Retype the data in its entirety, with no word changed.
------ DATASET EXTRACT
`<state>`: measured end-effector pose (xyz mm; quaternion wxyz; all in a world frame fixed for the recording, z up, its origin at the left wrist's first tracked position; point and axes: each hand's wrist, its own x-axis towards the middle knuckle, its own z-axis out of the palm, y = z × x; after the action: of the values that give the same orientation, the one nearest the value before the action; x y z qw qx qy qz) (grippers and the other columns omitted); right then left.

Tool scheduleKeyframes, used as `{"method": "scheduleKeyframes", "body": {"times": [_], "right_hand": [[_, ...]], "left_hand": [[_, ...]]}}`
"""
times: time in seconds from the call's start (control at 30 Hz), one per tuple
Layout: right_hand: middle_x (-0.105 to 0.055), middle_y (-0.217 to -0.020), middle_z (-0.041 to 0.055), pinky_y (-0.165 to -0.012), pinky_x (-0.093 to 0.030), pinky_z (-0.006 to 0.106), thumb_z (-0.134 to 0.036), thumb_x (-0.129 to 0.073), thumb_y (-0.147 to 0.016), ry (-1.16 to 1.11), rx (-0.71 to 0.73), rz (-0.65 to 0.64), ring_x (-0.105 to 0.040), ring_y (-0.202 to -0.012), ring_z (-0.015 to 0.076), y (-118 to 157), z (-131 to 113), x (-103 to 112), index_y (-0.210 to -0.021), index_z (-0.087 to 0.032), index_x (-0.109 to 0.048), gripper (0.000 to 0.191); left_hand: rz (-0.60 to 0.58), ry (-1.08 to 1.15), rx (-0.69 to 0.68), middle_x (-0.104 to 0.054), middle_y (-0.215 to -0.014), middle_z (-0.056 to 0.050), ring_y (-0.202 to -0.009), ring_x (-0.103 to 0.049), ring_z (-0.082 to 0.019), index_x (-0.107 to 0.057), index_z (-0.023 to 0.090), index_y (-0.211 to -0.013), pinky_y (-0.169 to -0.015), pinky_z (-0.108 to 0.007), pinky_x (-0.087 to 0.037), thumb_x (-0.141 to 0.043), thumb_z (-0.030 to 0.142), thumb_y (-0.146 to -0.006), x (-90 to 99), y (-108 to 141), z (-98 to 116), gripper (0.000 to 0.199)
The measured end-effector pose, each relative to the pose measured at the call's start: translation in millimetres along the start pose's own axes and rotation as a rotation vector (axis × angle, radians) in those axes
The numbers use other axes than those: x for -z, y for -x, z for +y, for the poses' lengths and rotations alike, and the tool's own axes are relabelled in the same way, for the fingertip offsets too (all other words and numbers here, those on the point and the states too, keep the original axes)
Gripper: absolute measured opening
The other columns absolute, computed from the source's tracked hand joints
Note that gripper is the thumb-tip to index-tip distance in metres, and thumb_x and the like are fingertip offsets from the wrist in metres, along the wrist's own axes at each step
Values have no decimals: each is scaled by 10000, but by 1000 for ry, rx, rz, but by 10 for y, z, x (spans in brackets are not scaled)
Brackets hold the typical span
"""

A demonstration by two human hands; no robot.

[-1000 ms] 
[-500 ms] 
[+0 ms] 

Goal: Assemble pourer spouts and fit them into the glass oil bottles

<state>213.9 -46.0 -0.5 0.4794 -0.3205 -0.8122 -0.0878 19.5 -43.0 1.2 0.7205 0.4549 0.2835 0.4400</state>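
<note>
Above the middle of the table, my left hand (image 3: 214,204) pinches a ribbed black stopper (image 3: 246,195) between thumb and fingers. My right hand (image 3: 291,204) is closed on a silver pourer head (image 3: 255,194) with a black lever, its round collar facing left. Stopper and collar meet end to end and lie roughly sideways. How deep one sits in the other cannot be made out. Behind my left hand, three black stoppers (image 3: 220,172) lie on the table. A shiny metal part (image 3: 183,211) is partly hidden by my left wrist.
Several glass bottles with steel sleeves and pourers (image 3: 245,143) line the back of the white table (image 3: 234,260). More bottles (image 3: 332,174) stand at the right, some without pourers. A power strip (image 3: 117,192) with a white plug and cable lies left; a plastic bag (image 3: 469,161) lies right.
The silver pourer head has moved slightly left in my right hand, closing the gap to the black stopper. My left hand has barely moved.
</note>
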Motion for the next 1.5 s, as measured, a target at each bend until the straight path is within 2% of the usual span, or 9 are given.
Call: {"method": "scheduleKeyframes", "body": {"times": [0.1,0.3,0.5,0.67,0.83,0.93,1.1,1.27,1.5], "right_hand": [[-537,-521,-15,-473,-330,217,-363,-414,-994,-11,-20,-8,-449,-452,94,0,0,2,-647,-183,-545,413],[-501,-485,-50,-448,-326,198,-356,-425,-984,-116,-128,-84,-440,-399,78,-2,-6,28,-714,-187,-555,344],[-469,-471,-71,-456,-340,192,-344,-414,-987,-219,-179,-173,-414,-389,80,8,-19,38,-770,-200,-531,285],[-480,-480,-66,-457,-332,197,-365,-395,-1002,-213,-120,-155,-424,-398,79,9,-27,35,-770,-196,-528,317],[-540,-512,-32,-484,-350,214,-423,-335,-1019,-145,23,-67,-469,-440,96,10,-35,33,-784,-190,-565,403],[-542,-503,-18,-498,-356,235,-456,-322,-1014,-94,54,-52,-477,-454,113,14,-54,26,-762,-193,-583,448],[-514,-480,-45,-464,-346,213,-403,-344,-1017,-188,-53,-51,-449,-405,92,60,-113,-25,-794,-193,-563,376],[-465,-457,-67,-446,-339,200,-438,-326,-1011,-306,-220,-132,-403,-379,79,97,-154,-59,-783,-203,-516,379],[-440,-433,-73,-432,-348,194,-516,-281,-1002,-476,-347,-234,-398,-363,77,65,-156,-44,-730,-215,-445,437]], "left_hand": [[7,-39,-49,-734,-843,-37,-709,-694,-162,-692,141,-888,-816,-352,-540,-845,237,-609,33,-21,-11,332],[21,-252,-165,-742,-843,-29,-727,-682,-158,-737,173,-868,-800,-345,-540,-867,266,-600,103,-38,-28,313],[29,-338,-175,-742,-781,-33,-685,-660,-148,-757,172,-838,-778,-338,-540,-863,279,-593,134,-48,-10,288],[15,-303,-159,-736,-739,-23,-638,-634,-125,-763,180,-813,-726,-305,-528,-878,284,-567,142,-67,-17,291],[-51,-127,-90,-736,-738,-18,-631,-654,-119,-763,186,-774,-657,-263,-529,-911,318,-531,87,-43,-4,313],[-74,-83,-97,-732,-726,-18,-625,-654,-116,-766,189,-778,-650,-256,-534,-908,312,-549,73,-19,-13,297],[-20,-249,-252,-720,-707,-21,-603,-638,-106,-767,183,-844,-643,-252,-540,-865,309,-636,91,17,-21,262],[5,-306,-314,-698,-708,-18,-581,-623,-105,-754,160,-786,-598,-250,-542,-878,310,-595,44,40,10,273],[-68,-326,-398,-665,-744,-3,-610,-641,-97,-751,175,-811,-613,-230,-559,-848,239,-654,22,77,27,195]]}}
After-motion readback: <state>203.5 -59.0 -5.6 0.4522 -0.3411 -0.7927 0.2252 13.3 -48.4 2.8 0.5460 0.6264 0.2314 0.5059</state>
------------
▶ [ANSWER TO THIS TASK]
`<state>`: measured end-effector pose (xyz mm; quaternion wxyz; all in a world frame fixed for the recording, z up, its origin at the left wrist's first tracked position; point and axes: each hand's wrist, its own x-axis towards the middle knuckle, its own z-axis out of the palm, y = z × x; after the action: of the values that give the same orientation, the one nearest the value before the action; x y z qw qx qy qz) (grippers and the other columns omitted); right then left.

Tool scheduleKeyframes, used as `{"method": "scheduleKeyframes", "body": {"times": [_], "right_hand": [[_, ...]], "left_hand": [[_, ...]]}}`
"""
times: time in seconds from the call's start (control at 30 Hz), one per tuple
Layout: right_hand: middle_x (-0.105 to 0.055), middle_y (-0.217 to -0.020), middle_z (-0.041 to 0.055), pinky_y (-0.165 to -0.012), pinky_x (-0.093 to 0.030), pinky_z (-0.006 to 0.106), thumb_z (-0.134 to 0.036), thumb_x (-0.129 to 0.073), thumb_y (-0.147 to 0.016), ry (-1.16 to 1.11), rx (-0.71 to 0.73), rz (-0.65 to 0.64), ring_x (-0.105 to 0.040), ring_y (-0.202 to -0.012), ring_z (-0.015 to 0.076), y (-118 to 157), z (-131 to 113), x (-103 to 112), index_y (-0.210 to -0.021), index_z (-0.087 to 0.032), index_x (-0.109 to 0.048), gripper (0.000 to 0.191); left_hand: rz (-0.60 to 0.58), ry (-1.08 to 1.15), rx (-0.69 to 0.68), middle_x (-0.104 to 0.054), middle_y (-0.215 to -0.014), middle_z (-0.056 to 0.050), ring_y (-0.202 to -0.009), ring_x (-0.103 to 0.049), ring_z (-0.082 to 0.019), index_x (-0.107 to 0.057), index_z (-0.023 to 0.090), index_y (-0.211 to -0.013), pinky_y (-0.169 to -0.015), pinky_z (-0.108 to 0.007), pinky_x (-0.087 to 0.037), thumb_x (-0.141 to 0.043), thumb_z (-0.030 to 0.142), thumb_y (-0.146 to -0.006), x (-90 to 99), y (-108 to 141), z (-98 to 116), gripper (0.000 to 0.199)
The measured end-effector pose, each relative to the pose measured at the call's start: translation in millimetres along the start pose's own axes and rotation as a rotation vector (axis × angle, radians) in those axes
The numbers use other axes than those: x for -z, y for -x, z for +y, for the poses' lengths and rotations alike, and the tool's own axes are relabelled in the same way, for the fingertip offsets too (all other words and numbers here, those on the point and the states too, keep the original axes)
Gripper: absolute measured opening
The other columns absolute, computed from the source's tracked hand joints
Note that gripper is the thumb-tip to index-tip distance in metres, and thumb_x and the like are fingertip offsets from the wrist in metres, along the wrist's own axes at each step
Values have no decimals: each is scaled by 10000, but by 1000 for ry, rx, rz, but by 10 for y, z, x (spans in brackets are not scaled)
Brackets hold the typical span
"""

A demonstration by two human hands; no robot.

[-1000 ms] 
[-500 ms] 
[+0 ms] 

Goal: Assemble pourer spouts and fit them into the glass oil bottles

<state>213.9 -46.0 -0.5 0.4794 -0.3205 -0.8122 -0.0878 19.5 -43.0 1.2 0.7205 0.4549 0.2835 0.4400</state>
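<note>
Above the middle of the table, my left hand (image 3: 214,204) pinches a ribbed black stopper (image 3: 246,195) between thumb and fingers. My right hand (image 3: 291,204) is closed on a silver pourer head (image 3: 255,194) with a black lever, its round collar facing left. Stopper and collar meet end to end and lie roughly sideways. How deep one sits in the other cannot be made out. Behind my left hand, three black stoppers (image 3: 220,172) lie on the table. A shiny metal part (image 3: 183,211) is partly hidden by my left wrist.
Several glass bottles with steel sleeves and pourers (image 3: 245,143) line the back of the white table (image 3: 234,260). More bottles (image 3: 332,174) stand at the right, some without pourers. A power strip (image 3: 117,192) with a white plug and cable lies left; a plastic bag (image 3: 469,161) lies right.
The silver pourer head has moved slightly left in my right hand, closing the gap to the black stopper. My left hand has barely moved.
</note>
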Motion for the next 1.5 s, as measured, a target at each bend until the straight path is within 2% of the usual span, or 9 are given.
Call: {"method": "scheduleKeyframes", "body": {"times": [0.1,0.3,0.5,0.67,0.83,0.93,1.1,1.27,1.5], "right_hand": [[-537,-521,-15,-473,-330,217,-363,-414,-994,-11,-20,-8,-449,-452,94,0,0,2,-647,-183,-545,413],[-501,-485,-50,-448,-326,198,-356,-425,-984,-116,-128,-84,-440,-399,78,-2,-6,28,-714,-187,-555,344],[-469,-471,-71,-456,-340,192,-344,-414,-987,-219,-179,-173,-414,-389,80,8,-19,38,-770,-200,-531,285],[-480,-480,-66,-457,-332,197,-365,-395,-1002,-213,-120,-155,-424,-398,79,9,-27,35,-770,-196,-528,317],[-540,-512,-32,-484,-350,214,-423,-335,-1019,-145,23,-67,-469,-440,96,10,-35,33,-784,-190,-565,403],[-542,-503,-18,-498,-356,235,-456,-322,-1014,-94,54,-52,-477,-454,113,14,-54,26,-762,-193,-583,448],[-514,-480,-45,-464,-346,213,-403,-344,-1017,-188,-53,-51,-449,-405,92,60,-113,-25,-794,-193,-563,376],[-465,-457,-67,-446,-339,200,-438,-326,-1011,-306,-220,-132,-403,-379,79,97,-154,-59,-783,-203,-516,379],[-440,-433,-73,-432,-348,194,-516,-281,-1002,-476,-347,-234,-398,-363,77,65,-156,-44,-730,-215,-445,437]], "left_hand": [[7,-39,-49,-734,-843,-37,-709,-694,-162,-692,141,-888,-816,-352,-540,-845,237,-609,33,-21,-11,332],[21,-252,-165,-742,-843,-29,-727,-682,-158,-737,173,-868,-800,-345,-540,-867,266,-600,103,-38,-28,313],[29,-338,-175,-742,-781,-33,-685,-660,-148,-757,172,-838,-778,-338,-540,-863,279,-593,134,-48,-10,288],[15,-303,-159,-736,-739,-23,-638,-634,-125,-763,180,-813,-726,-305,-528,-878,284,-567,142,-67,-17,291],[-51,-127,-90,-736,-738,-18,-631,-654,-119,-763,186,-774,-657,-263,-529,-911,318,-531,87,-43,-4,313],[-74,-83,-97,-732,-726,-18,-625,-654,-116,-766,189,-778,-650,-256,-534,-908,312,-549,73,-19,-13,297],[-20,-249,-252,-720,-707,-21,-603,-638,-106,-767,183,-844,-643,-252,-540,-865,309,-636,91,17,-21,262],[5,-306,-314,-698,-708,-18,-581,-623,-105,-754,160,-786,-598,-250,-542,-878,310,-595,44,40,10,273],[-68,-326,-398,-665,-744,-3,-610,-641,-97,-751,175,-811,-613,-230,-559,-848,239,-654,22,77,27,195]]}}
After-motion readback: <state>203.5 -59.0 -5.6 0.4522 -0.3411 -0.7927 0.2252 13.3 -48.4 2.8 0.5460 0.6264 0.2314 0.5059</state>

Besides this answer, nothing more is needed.